Para produsen unggas kecil yang memasok sebagian besar pasar burung yang hidup tidak terkontrol dengan baik lingkungan, dan sebagainya telah meningkatkan risiko penyakit burung dibandingkan dengan produsen komersial besar. Perantara dan transporter antara produsen dan pasar burung yang hidup juga tidak umumnya memiliki praktek sanitasi yang baik.

Di pasar burung yang hidup, pedagang menyembelih, memetik, usus dan memproses unggas serta menjualnya.

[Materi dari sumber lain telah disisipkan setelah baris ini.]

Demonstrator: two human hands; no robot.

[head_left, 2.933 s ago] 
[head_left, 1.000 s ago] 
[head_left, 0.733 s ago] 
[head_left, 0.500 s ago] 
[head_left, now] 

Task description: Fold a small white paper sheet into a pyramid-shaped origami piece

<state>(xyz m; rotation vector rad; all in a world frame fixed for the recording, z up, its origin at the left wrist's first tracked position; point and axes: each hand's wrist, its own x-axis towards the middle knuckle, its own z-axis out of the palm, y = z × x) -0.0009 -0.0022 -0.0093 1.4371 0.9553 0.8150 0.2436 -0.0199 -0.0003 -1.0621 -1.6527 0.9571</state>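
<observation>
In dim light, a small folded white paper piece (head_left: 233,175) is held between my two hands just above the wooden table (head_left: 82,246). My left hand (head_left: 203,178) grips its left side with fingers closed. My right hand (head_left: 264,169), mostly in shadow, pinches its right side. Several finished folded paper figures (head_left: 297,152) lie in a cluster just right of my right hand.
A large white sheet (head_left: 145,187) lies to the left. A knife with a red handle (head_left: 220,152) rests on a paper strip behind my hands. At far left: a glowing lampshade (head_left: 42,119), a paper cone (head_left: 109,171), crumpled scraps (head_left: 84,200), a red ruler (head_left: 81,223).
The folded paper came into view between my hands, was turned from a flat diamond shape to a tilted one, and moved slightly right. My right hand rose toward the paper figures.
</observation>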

Namun, pedagang sering tidak menggunakan pakaian pelindung atau metode sanitary lain sementara melakukan langkah-langkah ini.

Pihak berwenang Cina menggunakan strategi menutup pasar burung yang hidup sementara ketika mereka dikukuhkan sebagai terlibat dengan infeksi H7N9, dan benar-benar membersihkan pasar, pemusnahan unggas dan tepat membuang limbah.

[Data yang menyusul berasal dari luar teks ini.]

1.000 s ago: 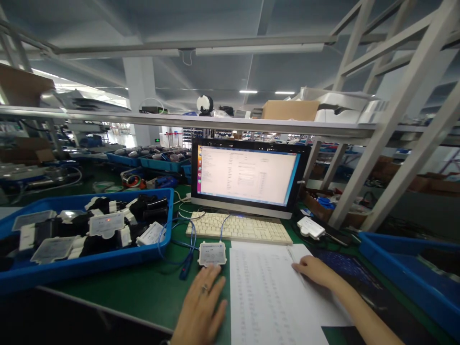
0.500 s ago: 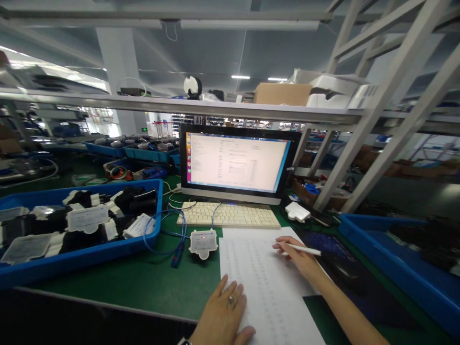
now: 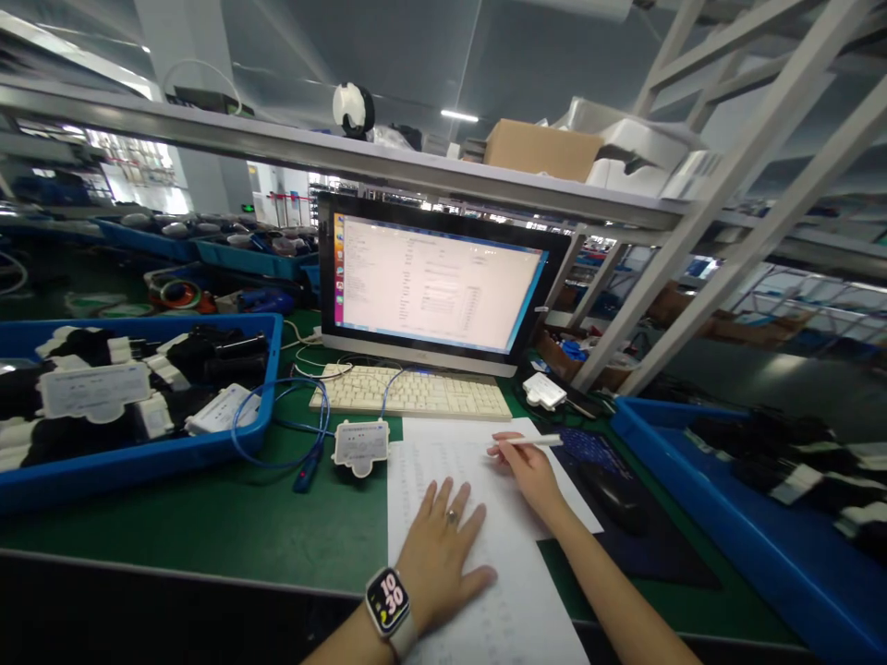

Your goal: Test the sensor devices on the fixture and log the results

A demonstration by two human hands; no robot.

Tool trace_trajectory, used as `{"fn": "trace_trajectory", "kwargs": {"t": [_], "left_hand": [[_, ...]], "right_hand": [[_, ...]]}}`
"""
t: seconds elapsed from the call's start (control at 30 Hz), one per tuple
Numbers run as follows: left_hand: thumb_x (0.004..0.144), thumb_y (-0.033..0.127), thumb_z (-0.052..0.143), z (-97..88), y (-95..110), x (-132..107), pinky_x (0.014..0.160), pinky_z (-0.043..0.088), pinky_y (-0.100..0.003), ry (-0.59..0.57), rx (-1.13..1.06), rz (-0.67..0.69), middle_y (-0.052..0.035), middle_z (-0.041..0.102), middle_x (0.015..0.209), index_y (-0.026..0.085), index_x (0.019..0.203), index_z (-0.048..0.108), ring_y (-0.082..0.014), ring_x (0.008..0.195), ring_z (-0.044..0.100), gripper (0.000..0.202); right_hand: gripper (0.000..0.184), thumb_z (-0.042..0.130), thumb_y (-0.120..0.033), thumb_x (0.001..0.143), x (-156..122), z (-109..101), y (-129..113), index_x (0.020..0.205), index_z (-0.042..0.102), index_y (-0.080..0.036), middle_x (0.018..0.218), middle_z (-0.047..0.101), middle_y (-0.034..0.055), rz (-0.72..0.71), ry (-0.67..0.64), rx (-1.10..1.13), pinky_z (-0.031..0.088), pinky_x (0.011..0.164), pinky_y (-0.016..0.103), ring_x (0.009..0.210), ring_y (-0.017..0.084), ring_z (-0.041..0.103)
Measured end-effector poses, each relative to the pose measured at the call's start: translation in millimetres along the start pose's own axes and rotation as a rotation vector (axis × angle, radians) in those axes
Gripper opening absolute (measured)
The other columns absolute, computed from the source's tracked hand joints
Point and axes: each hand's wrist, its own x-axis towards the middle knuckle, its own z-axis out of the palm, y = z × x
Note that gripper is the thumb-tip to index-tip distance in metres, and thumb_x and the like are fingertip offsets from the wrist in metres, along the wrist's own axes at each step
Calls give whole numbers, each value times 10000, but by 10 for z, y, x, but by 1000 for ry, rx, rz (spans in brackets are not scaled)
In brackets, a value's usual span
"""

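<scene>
My left hand [image 3: 444, 552] lies flat on a printed paper sheet [image 3: 509, 610], fingers spread; a ring and a smartwatch [image 3: 388, 600] show on it. Between the fingers of my right hand [image 3: 530, 471] is a white pen [image 3: 544, 441], its writing end over the upper part of the paper. Left of the sheet sits a white module with a label [image 3: 361, 446], joined to a blue cable [image 3: 325, 406]. Behind the paper stands a white keyboard [image 3: 416, 392], below a lit monitor [image 3: 436, 282].
A blue bin [image 3: 139, 462] of black and white parts stands at left, another blue bin [image 3: 699, 499] at right. A black mouse [image 3: 613, 499] rests on a dark mouse pad [image 3: 665, 545]. Another white module [image 3: 544, 391] lies beside the monitor. A metal shelf [image 3: 416, 171] crosses above.
The view has tilted and shifted. My left hand has slid farther up the paper with its fingers wider apart, bringing the watch into view. The pen stays in my right hand.
</scene>
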Motion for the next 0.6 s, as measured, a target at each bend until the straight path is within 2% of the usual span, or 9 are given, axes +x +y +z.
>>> {"fn": "trace_trajectory", "kwargs": {"t": [0.1,0.2,0.4,0.6], "left_hand": [[807,572,521,48,2,15,1072,248,-561,-15,-48,-32,-128,384,1418,229,1308,462,-348,1324,298,610],[827,584,473,21,11,5,1075,235,-568,-47,-93,-51,-120,379,1423,233,1308,463,-344,1333,280,595],[824,583,482,0,13,2,1089,195,-575,-79,-129,-69,-128,330,1448,232,1331,432,-352,1351,224,618],[812,614,480,25,-39,-20,1117,129,-549,-147,-157,-44,-95,226,1493,254,1391,324,-333,1376,125,700]], "right_hand": [[487,586,-646,648,163,112,73,739,576,-168,578,587,28,41,71,-2,390,430,262,451,133,468],[412,600,-598,620,222,190,132,663,504,-200,501,539,-2,82,108,-24,322,366,241,392,118,416],[223,538,-379,632,179,218,178,553,386,-236,410,497,-36,103,169,-131,328,391,225,367,113,411],[208,497,-366,609,190,216,205,495,377,-241,371,480,-34,70,170,-174,342,413,234,356,124,424]]}}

Para penulis penelitian mengatakan bahwa 80 persen rumah tangga di Guangzhou dilaporkan membeli daging unggas dari pasar burung yang hidup setidaknya sekali setahun, dan survei lain oleh otoritas China menunjukkan bahwa sampel dari pasar burung yang hidup jauh lebih mungkin terkontaminasi dari sampel dari pemotongan hewan, peternakan atau burung liar habitat.
Ini merupakan kesempatan besar untuk penyakit ini menyebar ke manusia.

Mengingat semua karakteristik ini dari rantai pasokan daging unggas Cina, penulis dianjurkan menerapkan pedoman dari Organisasi Pangan dan Pertanian PBB (FAO) seperti hari libur ketika pasar dapat dibersihkan, menjaga spesies burung yang berbeda spearately, membersihkan kandang dan memakai alat pelindung diri . Penguatan ini biosekuriti berhasil dicegah H7N9 menyebar di Guangzhou.

Ada juga perlu lebih banyak pelatihan untuk operator pasar burung yang hidup dan anggota lain dari rantai pasokan untuk memastikan mereka tahu bagaimana menerapkan biosecurity tambahan, serta regulasi yang lebih baik untuk memastikan mereka tetap pada aturan.

Namun, bahwa peraturan tersebut bisa memiliki dampak ekonomi, berpotensi berarti bahwa hanya produsen unggas skala besar dan pedagang bisa bertahan di pasar. Mereka mengatakan bahwa penelitian lebih lanjut diperlukan dalam penggunaan tindakan biosekuriti yang lebih baik dalam rantai pasokan daging unggas China.